Separable permutations
Separable permutations are permutations that can be represented as a direct or oblique sum trivial permutations. A sum of two permutations resulting in a new permutation whose length is the sum of the lengths of the two Ausgangspermutationen. In a direct sum while the second permutation of the second is appended moved to the top, moved the first permutation in an oblique sum prefixed. The number of permutations of separable fixed length specified by Schroder numbers. Separable permutations are characterized by a special recursive block structure of the corresponding permutation matrices. You are investigated, among others, in the sort theory.
Random permutations
A random permutation based on a random permutation of the set of permutations. In the stochastic random permutations are considered as random variables from a discrete probability space.

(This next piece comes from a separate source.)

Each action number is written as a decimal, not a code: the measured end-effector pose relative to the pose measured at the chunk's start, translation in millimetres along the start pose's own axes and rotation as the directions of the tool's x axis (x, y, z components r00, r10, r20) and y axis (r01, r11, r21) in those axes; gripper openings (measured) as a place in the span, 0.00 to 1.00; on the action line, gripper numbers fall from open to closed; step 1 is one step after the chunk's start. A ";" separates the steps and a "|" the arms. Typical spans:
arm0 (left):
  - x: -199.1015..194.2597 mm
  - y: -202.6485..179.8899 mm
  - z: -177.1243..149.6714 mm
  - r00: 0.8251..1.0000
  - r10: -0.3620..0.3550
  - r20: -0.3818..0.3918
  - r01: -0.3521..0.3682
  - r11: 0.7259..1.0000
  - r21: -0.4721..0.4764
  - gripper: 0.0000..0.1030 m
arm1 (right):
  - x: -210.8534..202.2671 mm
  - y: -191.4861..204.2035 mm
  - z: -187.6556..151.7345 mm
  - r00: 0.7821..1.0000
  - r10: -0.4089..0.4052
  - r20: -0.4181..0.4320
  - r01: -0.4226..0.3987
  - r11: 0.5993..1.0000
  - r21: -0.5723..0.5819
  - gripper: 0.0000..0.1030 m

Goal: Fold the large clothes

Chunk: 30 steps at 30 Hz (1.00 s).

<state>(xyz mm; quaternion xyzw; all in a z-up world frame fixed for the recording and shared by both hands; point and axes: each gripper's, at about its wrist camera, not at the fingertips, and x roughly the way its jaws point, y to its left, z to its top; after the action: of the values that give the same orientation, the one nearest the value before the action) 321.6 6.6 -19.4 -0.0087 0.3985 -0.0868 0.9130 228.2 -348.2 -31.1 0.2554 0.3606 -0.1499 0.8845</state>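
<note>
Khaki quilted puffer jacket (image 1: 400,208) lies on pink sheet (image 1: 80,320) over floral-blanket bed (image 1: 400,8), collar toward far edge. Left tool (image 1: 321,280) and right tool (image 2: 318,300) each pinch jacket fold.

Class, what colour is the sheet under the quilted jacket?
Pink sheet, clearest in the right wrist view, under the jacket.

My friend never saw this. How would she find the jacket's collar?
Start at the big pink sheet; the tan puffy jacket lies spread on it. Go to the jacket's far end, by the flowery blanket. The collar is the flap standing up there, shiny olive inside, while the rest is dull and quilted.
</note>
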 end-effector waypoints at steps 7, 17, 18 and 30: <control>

Such indicators can also random permutations, as the number of fixed points, missing objects or cycles, be viewed as a discrete random variable, the probability distributions are then examined. In computer random permutations can be generated efficiently with the Fisher -Yates method. Random permutations are examined, among others, in the analysis of sorting algorithms in cryptography and coding theory, and in randomized algorithms.